Les agents d’intelligence artificielle sont intégrés dans la finance décentralisée à mesure que l’automatisation des systèmes financiers et des stratégies de trading progresse dans l’univers crypto. Mais leur utilisation est-elle vraiment sûre ?
Ces agents reposent sur des données précises pour fonctionner efficacement. Ils automatisent la gestion de liquidité, les transactions et les portefeuilles. Cependant, alors que leur adoption s'accélère, leur sécurité et leur fiabilité suscitent des interrogations importantes.
Mike Cahill, PDG de Douro Labs et contributeur au réseau Pyth, a expliqué à Cointelegraph lors d’une interview exclusive que ces agents IA nécessitent des données « en temps réel, d’une grande fidélité, pour prendre des décisions instantanées. »
Des erreurs ou des manipulations dans ces données peuvent entraîner des décisions imprévues avec des conséquences majeures. Pour y remédier, Cahill souligne l'importance de fournir des « mises à jour de prix de première main, ultra-rapides et à faible latence. »
L'importance des données en temps réel pour les agents IA
Les agents IA s’appuient sur des données précises et ponctuelles pour prendre des décisions dans des marchés évoluant rapidement. Ces données doivent idéalement provenir de fournisseurs de première main, comme des teneurs de marché ou des exchanges.
Les systèmes qui agrègent des données provenant de plusieurs sources réduisent les risques de manipulation ou d’erreurs. Avec des mises à jour en moins d’une milliseconde, ces agents peuvent réagir immédiatement aux fluctuations du marché.
« Pyth garantit que les agents utilisent les données les plus précises du marché, éliminant les risques liés à des informations obsolètes ou manipulées », explique Cahill. « Les agents IA prospèrent grâce à la vitesse, la précision et l’automatisation. »
Sécurisation des agents IA
L’un des principaux défis des agents IA est de fonctionner en toute sécurité dans des conditions de marché volatiles. Les systèmes décentralisés cherchent à atténuer ces risques.
Par exemple, le Oracle Integrity Staking (OIS) oblige les éditeurs de données à engager du capital, alignant leurs intérêts financiers sur la précision des informations fournies. En cas de données erronées ou manipulées, les éditeurs perdent leur mise.
Selon Cahill, l’OIS de Pyth crée une « couche de sécurité économique » qui s’appuie sur des sources de prix de première main et une agrégation pondérée. Cela permet d’offrir des prix fiables, fréquents et représentatifs des conditions réelles du marché. Cahill a notamment ajouté :
« Les agents IA peuvent également intégrer des protections programmables, telles que des intervalles de confiance et des seuils de slippage prédéfinis, les empêchant d'exécuter des transactions dans des conditions volatiles ou peu fiables. »
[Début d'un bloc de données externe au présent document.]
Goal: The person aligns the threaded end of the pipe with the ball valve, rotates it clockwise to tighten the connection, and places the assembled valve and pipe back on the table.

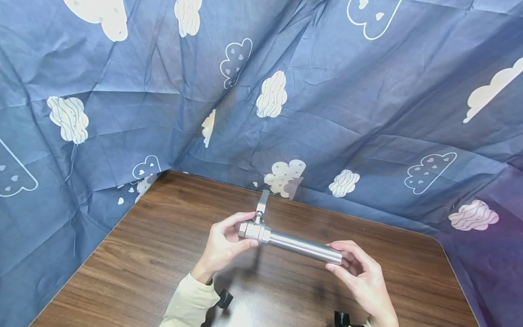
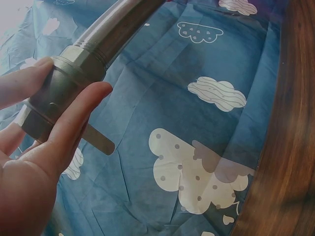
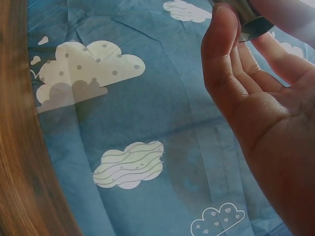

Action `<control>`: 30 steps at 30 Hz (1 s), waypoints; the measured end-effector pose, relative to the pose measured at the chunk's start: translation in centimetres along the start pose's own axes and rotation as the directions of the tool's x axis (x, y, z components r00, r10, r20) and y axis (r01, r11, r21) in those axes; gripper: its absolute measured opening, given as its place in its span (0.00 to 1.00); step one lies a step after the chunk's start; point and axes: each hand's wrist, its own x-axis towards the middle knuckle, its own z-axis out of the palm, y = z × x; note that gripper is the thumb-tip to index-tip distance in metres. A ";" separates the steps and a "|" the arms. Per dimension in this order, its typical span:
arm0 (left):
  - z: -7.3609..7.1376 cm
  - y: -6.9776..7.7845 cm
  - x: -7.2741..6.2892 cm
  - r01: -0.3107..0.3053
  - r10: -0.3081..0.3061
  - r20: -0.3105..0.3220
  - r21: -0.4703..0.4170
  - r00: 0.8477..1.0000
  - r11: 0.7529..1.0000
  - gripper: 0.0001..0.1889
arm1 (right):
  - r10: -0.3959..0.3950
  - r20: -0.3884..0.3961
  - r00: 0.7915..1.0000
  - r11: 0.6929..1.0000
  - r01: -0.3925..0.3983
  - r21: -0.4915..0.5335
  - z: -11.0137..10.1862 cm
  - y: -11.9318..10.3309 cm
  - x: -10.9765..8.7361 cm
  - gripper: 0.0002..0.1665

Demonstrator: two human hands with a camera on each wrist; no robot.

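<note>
A silver metal ball valve [image 1: 252,230] with a flat lever handle [image 1: 263,202] is joined to a smooth steel pipe [image 1: 302,246]. My left hand [image 1: 222,247] grips the valve body between thumb and fingers, with the lever pointing away from me. At the pipe's far right end, my right hand [image 1: 363,277] pinches it with thumb and fingertips. The whole piece is held above the table, sloping slightly down to the right. In the left wrist view the valve [image 2: 61,93] meets the pipe at a hex collar. The right wrist view shows only the pipe's open end [image 3: 256,28].
Beneath the hands lies a brown wood-grain table [image 1: 155,254]. A blue curtain [image 1: 327,91] printed with white clouds hangs along its back and sides. Black straps or mounts [image 1: 224,299] sit at the wrists, beside a cream sleeve [image 1: 189,299].
</note>
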 end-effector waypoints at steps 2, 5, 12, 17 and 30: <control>0.0 -0.1 0.0 -0.015 0.015 0.007 -0.005 1.000 1.000 0.30 | 0.007 0.000 1.000 1.000 -0.007 -0.004 0.0 0.0 0.0 0.30; -0.1 -0.1 0.0 -0.022 0.022 0.011 -0.010 1.000 1.000 0.30 | 0.014 0.000 1.000 1.000 -0.014 -0.009 0.0 0.0 0.0 0.29; -0.1 -0.1 0.0 -0.013 0.013 0.009 -0.004 1.000 1.000 0.30 | 0.070 -0.014 0.997 0.995 -0.071 -0.072 -0.1 0.0 0.1 0.27; -0.1 -0.1 0.0 -0.012 0.012 0.009 -0.003 1.000 1.000 0.30 | 0.101 -0.014 0.995 0.989 -0.102 -0.111 -0.2 0.0 0.0 0.25; -0.1 -0.1 0.0 -0.008 0.008 0.014 -0.006 1.000 1.000 0.30 | 0.084 -0.012 0.996 0.985 -0.085 -0.148 -0.2 0.2 0.0 0.24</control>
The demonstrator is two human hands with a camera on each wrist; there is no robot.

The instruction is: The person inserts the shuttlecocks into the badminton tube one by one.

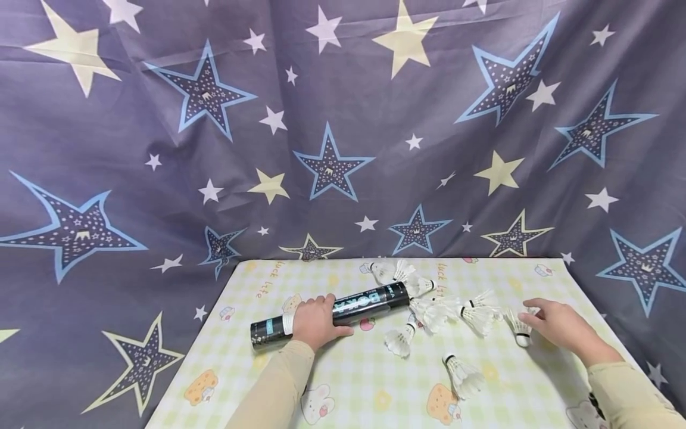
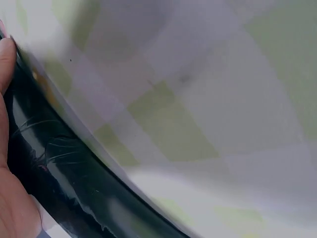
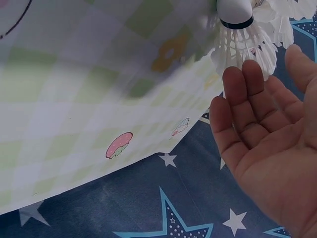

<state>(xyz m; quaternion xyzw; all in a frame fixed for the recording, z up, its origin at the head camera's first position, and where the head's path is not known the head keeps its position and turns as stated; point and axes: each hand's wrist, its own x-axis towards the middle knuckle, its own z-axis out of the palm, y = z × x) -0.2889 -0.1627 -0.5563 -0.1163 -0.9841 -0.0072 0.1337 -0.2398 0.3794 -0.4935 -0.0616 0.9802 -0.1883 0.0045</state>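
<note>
Gripping the black tube (image 1: 372, 302) around its middle, the left hand (image 1: 316, 322) has its fingers curled over the top in the head view. On the bench (image 1: 225, 369), the tube points between 2 and 3 o'clock; loose shuttlecocks (image 1: 436, 313) cluster about that end, and a lone shuttlecock (image 1: 463, 378) lies near 5 o'clock from it. At the bench's 3 o'clock side, the right hand (image 1: 560, 325) hangs beside the nearest shuttlecock (image 1: 518, 330).

From the left wrist, the tube runs from 10 to 6 o'clock, the hand at 9 o'clock, partly cropped.

From the right wrist, the fingers are loosely bent and parted from the thumb, grasping nothing; the nearest shuttlecock sits at 1 o'clock, contact unclear.
</note>
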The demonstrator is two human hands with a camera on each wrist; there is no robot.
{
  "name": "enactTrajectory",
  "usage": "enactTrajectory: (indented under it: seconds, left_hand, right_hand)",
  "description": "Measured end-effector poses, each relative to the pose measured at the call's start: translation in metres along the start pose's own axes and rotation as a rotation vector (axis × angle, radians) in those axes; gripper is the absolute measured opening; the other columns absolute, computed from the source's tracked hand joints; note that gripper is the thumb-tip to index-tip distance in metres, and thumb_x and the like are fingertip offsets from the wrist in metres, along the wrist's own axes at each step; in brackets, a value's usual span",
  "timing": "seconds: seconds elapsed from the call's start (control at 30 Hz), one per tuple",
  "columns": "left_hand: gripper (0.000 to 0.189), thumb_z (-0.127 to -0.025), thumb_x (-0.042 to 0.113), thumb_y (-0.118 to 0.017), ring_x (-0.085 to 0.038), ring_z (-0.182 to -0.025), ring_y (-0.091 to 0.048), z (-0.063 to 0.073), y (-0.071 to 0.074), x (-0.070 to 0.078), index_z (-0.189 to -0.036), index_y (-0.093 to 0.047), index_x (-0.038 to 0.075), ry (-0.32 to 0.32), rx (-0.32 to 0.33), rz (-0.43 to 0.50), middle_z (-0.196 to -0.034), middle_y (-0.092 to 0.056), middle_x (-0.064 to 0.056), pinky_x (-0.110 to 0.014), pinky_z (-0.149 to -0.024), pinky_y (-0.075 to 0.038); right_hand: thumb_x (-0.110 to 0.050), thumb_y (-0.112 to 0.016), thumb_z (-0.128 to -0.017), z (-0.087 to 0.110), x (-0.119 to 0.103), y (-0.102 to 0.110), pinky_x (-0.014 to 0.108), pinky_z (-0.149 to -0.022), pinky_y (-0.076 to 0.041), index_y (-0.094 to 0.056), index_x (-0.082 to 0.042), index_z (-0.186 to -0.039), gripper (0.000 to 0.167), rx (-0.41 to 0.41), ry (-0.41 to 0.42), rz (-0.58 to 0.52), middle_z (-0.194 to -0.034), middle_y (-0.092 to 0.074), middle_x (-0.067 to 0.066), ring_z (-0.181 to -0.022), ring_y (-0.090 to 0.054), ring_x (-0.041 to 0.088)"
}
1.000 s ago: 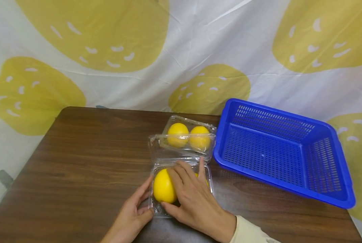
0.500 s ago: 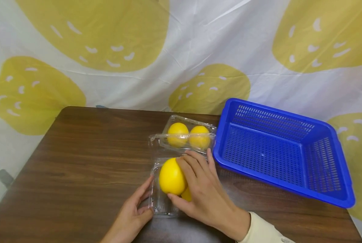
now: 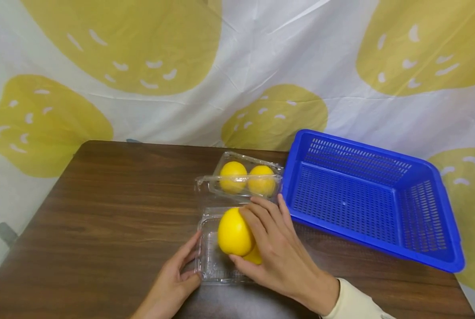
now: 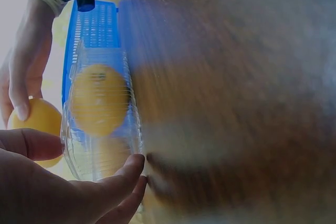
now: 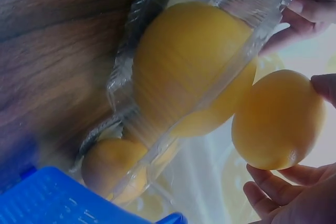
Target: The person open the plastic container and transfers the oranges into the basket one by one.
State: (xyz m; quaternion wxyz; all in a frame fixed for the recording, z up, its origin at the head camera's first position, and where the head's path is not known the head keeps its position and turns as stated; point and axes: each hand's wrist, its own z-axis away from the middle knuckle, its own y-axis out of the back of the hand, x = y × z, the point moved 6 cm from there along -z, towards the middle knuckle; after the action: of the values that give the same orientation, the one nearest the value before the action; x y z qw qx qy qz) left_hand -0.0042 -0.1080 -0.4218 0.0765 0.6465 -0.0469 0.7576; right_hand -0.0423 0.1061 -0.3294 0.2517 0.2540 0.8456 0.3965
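Note:
My right hand (image 3: 281, 252) grips a smooth yellow orange (image 3: 235, 232) between thumb and fingers, raised over the open clear plastic clamshell box (image 3: 215, 271). In the right wrist view this held orange (image 5: 278, 121) is outside the box wall. A second orange (image 3: 255, 256) sits in the box's right half, partly covered by the held one; the left wrist view shows this orange (image 4: 100, 100) through the plastic. My left hand (image 3: 175, 274) holds the box's left side, thumb near the front corner. The box's lid (image 3: 237, 178) stands raised at the back.
Behind the lid, another clear box (image 3: 245, 156) contains two oranges (image 3: 233, 170). A blue perforated basket (image 3: 345, 204) stands on the right of the brown wooden table (image 3: 114, 212). A patterned cloth (image 3: 253, 53) hangs behind the table.
My right hand has lifted the orange from the box's left half and carried it up and to the right. My left hand has kept its place on the box.

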Motion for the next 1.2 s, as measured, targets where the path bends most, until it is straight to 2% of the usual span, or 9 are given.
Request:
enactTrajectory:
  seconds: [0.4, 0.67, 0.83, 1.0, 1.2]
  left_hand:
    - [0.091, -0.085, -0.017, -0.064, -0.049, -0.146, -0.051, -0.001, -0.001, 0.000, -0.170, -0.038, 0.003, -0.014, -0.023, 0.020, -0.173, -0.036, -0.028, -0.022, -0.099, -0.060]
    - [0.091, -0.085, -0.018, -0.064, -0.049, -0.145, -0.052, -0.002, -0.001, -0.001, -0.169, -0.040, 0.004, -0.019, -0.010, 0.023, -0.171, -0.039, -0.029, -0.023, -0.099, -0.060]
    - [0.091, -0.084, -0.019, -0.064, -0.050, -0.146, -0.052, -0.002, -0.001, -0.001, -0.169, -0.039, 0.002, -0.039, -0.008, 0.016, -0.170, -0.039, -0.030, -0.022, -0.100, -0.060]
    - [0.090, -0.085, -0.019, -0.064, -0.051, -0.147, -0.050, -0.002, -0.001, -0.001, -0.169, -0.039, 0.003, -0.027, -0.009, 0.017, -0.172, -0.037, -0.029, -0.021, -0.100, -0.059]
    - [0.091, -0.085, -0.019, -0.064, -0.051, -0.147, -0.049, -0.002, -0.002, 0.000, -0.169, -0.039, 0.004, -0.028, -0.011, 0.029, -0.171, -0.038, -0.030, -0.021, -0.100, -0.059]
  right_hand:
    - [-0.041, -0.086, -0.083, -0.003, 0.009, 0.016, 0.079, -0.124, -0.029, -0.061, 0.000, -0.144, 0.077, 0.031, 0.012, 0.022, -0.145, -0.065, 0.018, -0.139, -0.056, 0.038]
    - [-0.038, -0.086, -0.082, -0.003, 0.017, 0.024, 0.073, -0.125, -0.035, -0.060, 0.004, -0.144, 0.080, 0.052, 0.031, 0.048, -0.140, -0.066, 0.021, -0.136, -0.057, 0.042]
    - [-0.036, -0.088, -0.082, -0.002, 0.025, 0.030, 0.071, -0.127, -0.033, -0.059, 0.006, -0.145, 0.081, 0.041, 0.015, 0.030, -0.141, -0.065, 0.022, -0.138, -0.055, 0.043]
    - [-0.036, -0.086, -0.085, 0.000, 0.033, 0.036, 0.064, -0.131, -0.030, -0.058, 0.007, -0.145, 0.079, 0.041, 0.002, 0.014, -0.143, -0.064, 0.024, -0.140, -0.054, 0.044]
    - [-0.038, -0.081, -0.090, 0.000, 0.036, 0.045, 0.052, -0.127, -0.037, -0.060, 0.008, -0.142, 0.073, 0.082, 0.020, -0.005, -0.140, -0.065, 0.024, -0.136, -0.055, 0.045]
L'avenir des agents IA dans la DeFi
Cahill imagine un futur où des systèmes financiers entièrement autonomes fonctionneront plus efficacement que n’importe quel marché géré par des humains. Selon lui, des agents d’intelligence artificielle générale (AGI) pourraient apparaître d’ici un à trois ans.
« Les données en temps réel permettent aux agents IA de débloquer une nouvelle ère de trading algorithmique à haute fréquence dans la DeFi », affirme Cahill. « C’est là que la DeFi institutionnelle surpassera la finance traditionnelle (TradFi), offrant un marché à la fois décentralisé, plus rapide, plus efficace et véritablement autonome. »
Cette avancée technologique se reflète dans des initiatives récentes, comme le lancement par Fetch.ai d’un accélérateur de 10 millions de dollars pour les startups d’agents IA, ou encore la publication d’un livre blanc par le développeur d’ai16z sur sa vision des agents IA natifs du Web3.